Five years after the merger that created Stellantis, the world's fourth-largest automaker is down 43% from its peak and scrambling to execute a turnaround that Wall Street increasingly doubts will succeed.
The numbers tell a brutal story. The company formed from the 2021 merger of Fiat Chrysler and PSA Group promised $6 billion in annual synergies. Instead, it's bleeding market share in key segments while struggling to navigate the EV transition.
This was supposed to be the merger that proved scale still matters in automotive. Former CEO Carlos Tavares, ousted in late 2024, built his reputation on brutal cost-cutting. The problem? You can't cut your way to growth in an industry being fundamentally transformed.
Stellantis owns iconic brands - Jeep, Ram, Dodge, Peugeot, Alfa Romeo. But iconic doesn't pay the bills when your product pipeline lags Tesla, BYD, and increasingly, Hyundai-Kia in electric vehicles. The company's EV offerings have been late, overpriced, or both.

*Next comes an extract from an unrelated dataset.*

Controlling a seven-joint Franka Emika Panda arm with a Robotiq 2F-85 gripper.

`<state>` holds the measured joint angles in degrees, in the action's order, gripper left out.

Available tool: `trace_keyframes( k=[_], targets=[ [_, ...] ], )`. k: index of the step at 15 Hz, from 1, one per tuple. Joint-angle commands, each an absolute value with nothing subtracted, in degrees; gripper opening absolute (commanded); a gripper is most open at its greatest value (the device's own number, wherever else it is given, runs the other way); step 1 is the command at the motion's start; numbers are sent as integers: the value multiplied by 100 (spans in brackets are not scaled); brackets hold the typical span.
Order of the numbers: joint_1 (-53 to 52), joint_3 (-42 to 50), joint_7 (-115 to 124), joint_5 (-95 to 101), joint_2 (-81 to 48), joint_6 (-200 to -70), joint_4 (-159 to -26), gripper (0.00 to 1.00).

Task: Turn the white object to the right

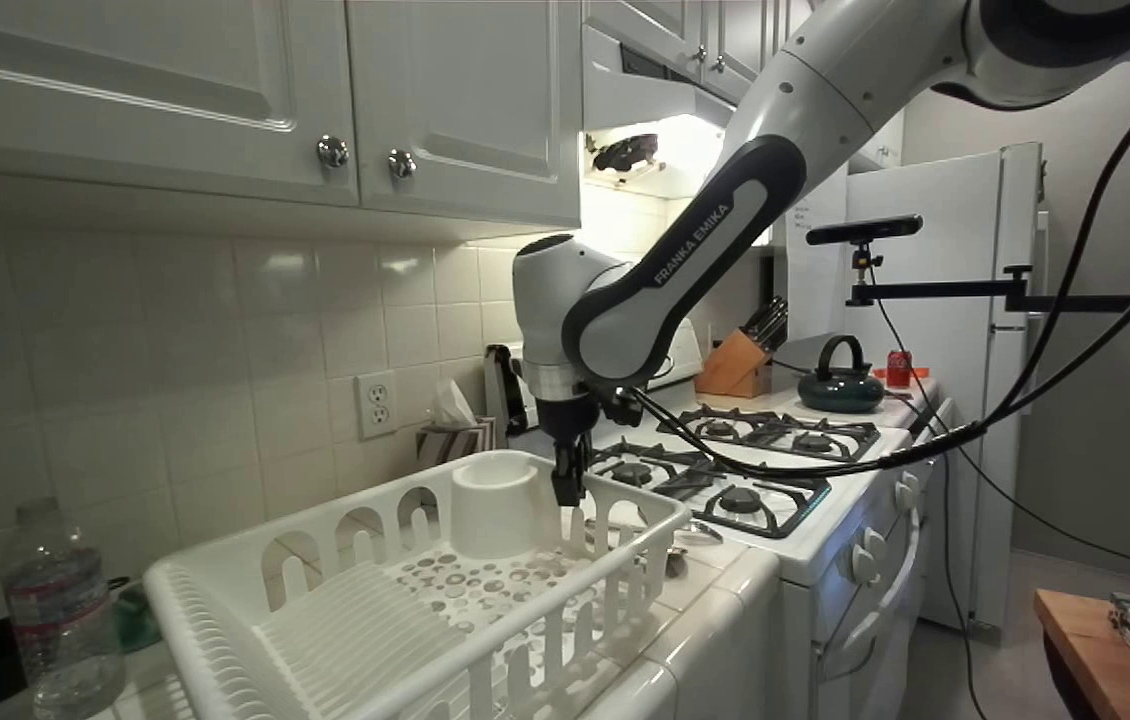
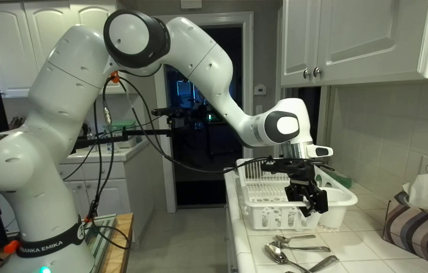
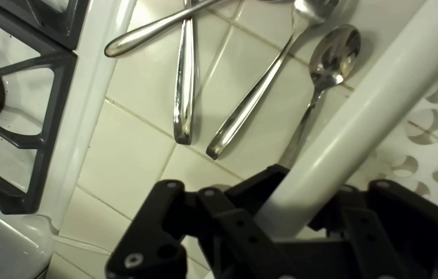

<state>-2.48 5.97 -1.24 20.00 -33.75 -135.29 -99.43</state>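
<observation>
The white object, a large rectangular dish rack (image 1: pixel 515 615), sits on the tiled counter. Its slotted sides and plate pegs show in both exterior views (image 2: pixel 253 218). My gripper (image 1: pixel 568 490) points down at the rack's short end near the stove. In an exterior view, the fingers (image 2: pixel 308 203) straddle that end's top rim, one inside and one outside. In the wrist view, the white rim (image 3: pixel 362 120) runs diagonally between the partly closed fingers (image 3: pixel 294 201) and fills the gap. The rim hides parts of both fingertips. The gripper appears shut on the rim.
Several spoons and forks (image 2: pixel 286 250) lie on the counter beside the rack's end. The stove grate (image 3: pixel 54 97) is close by. A tissue box (image 2: pixel 414 227) stands near the wall. A white holder (image 1: pixel 495 510) is in the rack's corner. A bottle (image 1: pixel 60 620) stands beyond its far end.
</observation>
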Motion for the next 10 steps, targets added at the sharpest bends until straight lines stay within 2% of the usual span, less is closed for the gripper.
trace_keyframes(
  k=[1, 10],
  targets=[
    [-236, 570, -102, 1977, -3467, -13546, -9773, 33],
    [-107, 369, -182, 1526, -3095, -13560, -9865, 95]
  ],
)
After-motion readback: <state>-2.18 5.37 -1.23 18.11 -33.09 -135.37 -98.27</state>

The turnaround plan focuses on cutting inventory, reducing incentives, and improving quality. That's the playbook from 2015, not 2026. Where's the software strategy? Where's the battery supply chain? Where's the answer to Chinese EV makers producing vehicles at half the cost?
Investors who believed in merger synergies just learned an expensive lesson. In a disrupted industry, combining two struggling legacy players doesn't create strength - it creates a bigger target.
Cui bono? Not shareholders. Not dealers stuck with aging inventory. Maybe the consultants who structured the deal.
The five-year anniversary isn't a celebration. It's a warning about mega-mergers in industries facing existential technology shifts.